The problem is that this scenario is extremely rare. I believe it has happened three times in the past 10 years in our unit. Here are the factors involved in our situation:
We have anesthesia providers and operating room (OR) staff in house during normal business hours, so an emergency C-section during these times would be performed under general anesthesia. The scenario requiring emergency moderate sedation would occur during "off hours," when anesthesia providers for smaller hospitals are at home, on call. The standard is to arrive at hospital within 30 minutes of being called. So, the only time a C-section would ever be performed under local anesthesia would be when the obstetrician judges that the baby's life is in danger if not delivered immediately.
Labor and delivery nurses don't circulate or scrub for C-sections; the OR staff do that. We have a minimal "emergency" competence to open the OR and assist the obstetrician until the OR staff arrive.
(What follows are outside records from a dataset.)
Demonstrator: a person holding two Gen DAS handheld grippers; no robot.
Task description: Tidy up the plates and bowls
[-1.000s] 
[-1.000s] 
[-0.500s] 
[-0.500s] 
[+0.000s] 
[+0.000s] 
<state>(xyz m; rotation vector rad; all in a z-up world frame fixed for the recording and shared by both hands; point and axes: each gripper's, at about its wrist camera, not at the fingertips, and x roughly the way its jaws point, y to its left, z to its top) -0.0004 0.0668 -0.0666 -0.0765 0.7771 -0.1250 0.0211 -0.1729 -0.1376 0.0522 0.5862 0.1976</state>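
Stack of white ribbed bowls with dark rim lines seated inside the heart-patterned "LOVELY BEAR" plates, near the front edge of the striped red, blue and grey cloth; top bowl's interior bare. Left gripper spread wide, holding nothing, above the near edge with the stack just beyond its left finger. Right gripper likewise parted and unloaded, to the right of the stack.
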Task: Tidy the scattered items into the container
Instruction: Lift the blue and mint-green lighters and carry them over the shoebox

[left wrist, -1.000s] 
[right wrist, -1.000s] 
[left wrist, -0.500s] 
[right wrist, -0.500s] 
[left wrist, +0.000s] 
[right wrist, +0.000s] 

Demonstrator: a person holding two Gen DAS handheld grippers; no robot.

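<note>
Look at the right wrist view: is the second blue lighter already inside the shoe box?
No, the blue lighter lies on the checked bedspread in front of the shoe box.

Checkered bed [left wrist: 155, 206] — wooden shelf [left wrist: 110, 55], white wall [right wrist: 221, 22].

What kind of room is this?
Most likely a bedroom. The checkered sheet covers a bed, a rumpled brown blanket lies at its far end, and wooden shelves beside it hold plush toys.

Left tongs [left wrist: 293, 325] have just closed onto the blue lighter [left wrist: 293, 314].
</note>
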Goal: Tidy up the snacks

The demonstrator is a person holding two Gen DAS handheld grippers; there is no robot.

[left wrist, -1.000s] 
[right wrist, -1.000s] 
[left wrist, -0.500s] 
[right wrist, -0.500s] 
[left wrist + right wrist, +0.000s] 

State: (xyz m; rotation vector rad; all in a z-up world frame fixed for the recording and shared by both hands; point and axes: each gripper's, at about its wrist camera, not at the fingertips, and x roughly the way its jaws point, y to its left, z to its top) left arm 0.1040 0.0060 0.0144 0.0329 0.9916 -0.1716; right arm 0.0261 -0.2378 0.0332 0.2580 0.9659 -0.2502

Many of our less experienced nurses have never done this, and the training is very minimal.
As a small unit, we typically have three or four nurses on nights and weekends, when this emergency scenario could potentially occur. The reality of any emergency situation with a baby in distress is that two nurses are needed to resuscitate the baby. No other nurses or staff in the hospital are certified in neonatal resuscitation. Pediatricians are at home, on call. An obstetrician doctor would need an assistant to perform the emergency C-section. With only three labor and delivery nurses on duty, that leaves no one to attend to the mother's sedation. We were told we could call the code blue team (an emergency department physician and other nurses who are competent in moderate sedation) to assist.
It is very clear in the guidelines for moderate sedation that there must be a provider immediately available to intubate if deep sedation occurs and the patient is not reversing as planned. We have been told that this would be the obstetrician—the same physician who is performing an emergency C-section under local anesthesia—until someone else arrives.
In researching the use of moderate sedation in obstetrics, I can't find any reference to it being used in the scenario of an emergency C-section under local anesthesia. In my view, it is ludicrous to expect that any labor and delivery nurse could devote complete attention to a patient as required by the regulations of moderate sedation. I don't see that the scenario is ever going to occur, and if it did, the plan presented to us isn't viable. My argument is that other people who practice moderate sedation regularly should be called in as soon as possible, but it is unsafe and unreasonable to expect the obstetric nurses to fulfill this role.
When I expressed these concerns to our administrators, I was told to do it or I would lose my job. I am concerned that having a meaningless check-off form declaring me competent in something that will never be used in my actual job could somehow put me in a situation in the future when I would be expected to use moderate sedation competently (for example, being pulled to another unit).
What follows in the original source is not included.